While working at Pesemen-Rubin Art Studio, Disney met a fellow cartoonist named Ubbe Iwwerks and the two became instant friends. They created their first company, Iwerks-Disney Commercial Artists, but it collapsed because they found few clients. The two then went to work for Kansas City Film Ad, where they continued to experiment with animation and different techniques. After two years, Disney quit his job to launch his second business.

Laugh-O-Gram Films, Inc. was devoted to creating short cartoons based on children’s fairy tales. Disney’s films found success in Kansas, but little elsewhere and proved too expensive a venture to sustain. Alice’s Wonderland would be the last short created before the company went bankrupt in 1923. Still determined, Disney sold his camera and bought a one-way train ticket to Los Angeles, California. He applied all over the city for work as a film director, but was turned down everywhere he went. He then decided to return to animation.

He sent a copy of Alice’s Wonderland to a New York distributor, who immediately wanted a distribution deal with Disney. After convincing his brother Roy to help him with his finances and Iwwerks to move to California, the Disney Brothers’ Studio was officially founded. He also hired a painter by the name of Lillian Bounds, who would later become his wife.

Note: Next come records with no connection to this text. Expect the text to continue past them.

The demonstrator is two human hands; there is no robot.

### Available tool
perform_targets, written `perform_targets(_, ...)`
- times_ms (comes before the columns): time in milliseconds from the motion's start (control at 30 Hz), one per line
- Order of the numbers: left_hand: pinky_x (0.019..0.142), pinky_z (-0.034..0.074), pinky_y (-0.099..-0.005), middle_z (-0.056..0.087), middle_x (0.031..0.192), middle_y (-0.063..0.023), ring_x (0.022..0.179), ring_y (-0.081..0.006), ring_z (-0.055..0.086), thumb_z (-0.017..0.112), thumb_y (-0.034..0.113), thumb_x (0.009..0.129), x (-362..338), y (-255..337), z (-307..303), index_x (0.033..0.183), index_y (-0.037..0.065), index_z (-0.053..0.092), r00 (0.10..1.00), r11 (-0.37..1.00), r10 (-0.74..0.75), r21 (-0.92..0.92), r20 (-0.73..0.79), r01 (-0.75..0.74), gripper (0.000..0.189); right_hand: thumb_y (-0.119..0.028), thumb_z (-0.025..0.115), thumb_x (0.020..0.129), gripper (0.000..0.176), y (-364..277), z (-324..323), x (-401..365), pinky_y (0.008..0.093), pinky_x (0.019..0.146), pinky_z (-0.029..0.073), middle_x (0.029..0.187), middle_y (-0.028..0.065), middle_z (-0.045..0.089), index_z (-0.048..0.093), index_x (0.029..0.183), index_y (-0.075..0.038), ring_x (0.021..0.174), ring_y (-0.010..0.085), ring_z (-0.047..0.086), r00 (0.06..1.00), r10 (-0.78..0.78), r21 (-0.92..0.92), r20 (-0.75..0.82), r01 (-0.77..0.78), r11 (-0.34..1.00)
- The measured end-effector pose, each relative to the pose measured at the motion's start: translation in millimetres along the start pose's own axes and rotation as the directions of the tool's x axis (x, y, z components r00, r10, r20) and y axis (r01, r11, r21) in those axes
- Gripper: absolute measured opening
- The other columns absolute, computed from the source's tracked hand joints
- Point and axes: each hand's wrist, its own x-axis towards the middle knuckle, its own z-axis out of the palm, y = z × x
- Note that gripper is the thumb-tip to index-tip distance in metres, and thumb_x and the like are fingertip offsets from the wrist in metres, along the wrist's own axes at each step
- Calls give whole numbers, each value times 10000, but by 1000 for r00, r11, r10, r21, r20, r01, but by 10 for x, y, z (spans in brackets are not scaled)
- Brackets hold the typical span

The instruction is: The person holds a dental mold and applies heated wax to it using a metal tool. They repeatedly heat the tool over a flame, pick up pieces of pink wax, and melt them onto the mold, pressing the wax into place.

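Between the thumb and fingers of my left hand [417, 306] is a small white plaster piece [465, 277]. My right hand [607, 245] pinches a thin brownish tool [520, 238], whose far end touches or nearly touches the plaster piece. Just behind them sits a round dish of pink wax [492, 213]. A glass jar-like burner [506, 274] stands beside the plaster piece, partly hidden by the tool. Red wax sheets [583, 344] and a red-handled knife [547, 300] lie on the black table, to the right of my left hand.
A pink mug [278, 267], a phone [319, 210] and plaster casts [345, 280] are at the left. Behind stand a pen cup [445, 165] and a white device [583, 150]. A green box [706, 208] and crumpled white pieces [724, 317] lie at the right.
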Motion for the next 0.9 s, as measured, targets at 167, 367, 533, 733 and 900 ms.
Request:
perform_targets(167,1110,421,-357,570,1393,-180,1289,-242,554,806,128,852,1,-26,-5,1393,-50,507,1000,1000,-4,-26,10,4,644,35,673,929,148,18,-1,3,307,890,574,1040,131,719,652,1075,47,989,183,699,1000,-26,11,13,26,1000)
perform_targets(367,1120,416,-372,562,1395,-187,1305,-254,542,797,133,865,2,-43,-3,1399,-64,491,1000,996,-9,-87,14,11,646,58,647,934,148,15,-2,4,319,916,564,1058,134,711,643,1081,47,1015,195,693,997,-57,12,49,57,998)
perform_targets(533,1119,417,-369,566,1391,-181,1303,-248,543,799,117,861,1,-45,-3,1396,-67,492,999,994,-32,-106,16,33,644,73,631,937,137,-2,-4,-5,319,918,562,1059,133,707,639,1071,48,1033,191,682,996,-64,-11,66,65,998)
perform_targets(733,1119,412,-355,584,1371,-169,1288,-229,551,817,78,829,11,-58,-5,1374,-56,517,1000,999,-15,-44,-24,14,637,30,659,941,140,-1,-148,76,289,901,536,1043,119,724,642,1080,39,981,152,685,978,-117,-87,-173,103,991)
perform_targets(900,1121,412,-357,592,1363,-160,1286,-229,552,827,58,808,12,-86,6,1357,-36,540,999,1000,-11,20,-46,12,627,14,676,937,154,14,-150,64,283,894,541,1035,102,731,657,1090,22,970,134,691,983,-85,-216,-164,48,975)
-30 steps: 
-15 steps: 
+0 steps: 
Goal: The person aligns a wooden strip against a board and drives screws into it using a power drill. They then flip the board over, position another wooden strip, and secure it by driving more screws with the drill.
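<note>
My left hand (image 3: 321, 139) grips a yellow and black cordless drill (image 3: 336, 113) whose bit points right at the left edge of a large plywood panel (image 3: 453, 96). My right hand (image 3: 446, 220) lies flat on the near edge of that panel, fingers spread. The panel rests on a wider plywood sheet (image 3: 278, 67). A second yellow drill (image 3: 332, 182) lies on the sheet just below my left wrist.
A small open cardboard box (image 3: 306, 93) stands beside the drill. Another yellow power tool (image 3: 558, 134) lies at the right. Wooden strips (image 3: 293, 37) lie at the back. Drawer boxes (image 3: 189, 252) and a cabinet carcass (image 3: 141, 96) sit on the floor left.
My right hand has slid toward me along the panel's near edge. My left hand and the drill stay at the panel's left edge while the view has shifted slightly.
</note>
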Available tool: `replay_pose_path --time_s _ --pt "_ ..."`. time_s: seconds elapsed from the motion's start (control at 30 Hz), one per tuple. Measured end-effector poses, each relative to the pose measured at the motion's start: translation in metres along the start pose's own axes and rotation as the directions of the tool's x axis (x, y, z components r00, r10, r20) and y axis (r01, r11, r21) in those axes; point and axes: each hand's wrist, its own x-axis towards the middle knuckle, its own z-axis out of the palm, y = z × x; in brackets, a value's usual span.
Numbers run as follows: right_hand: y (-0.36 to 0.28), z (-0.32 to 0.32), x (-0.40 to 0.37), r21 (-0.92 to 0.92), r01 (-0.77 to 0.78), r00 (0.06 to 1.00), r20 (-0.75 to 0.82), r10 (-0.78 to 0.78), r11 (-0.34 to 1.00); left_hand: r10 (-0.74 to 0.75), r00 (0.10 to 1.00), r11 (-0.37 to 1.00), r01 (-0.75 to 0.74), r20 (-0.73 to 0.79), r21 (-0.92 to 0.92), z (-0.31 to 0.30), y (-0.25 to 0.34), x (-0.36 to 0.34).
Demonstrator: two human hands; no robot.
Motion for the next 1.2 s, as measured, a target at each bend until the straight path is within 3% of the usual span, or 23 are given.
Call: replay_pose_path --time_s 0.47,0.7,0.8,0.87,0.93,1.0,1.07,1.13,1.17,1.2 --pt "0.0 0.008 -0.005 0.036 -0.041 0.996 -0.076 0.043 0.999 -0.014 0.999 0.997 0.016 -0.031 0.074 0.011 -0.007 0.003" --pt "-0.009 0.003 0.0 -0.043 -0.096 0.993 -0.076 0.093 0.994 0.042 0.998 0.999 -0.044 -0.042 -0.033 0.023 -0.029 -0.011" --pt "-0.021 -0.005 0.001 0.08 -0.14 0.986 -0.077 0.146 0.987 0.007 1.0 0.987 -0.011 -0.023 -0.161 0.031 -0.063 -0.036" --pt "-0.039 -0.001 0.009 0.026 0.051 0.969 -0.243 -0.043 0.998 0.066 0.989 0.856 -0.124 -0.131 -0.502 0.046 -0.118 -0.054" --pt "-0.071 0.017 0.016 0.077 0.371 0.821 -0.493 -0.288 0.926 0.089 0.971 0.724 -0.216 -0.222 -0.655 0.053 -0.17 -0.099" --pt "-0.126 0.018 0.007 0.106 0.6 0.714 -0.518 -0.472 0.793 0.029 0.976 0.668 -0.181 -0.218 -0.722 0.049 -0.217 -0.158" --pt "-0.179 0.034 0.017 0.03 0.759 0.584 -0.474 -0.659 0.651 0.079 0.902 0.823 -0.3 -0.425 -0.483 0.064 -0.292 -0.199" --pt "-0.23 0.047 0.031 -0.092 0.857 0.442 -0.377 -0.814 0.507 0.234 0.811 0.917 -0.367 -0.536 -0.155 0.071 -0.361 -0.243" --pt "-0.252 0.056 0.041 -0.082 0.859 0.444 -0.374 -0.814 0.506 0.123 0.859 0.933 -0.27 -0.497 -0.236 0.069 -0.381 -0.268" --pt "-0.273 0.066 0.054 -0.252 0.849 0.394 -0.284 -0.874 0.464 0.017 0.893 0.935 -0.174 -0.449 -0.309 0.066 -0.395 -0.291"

After four years of modest success, The Alice Comedies series ended. Universal Pictures then commissioned Disney for a new animated series called Oswald the Lucky Rabbit. It was an instant success and it allowed the Disney studio to expand. But, after a dispute with the distributor, Disney lost the rights to Oswald as well as most of his staff.

In 1928, Disney would rebound with the most famous creation of his career: Mickey Mouse. Mickey Mouse appeared for the first time in Steamboat Willie, the world’s first synchronized sound cartoon. Disney continued to add to his portfolio with Silly Symphonies, a series of musical shorts. Unhappy with his share of the profits, Disney signed a new distribution deal with Columbia Pictures. Iwwerks left Disney to create his own studio and Disney was forced to replace him with numerous other cartoonists. Disney’s success with Mickey Mouse was rewarded with an Academy Award in 1932.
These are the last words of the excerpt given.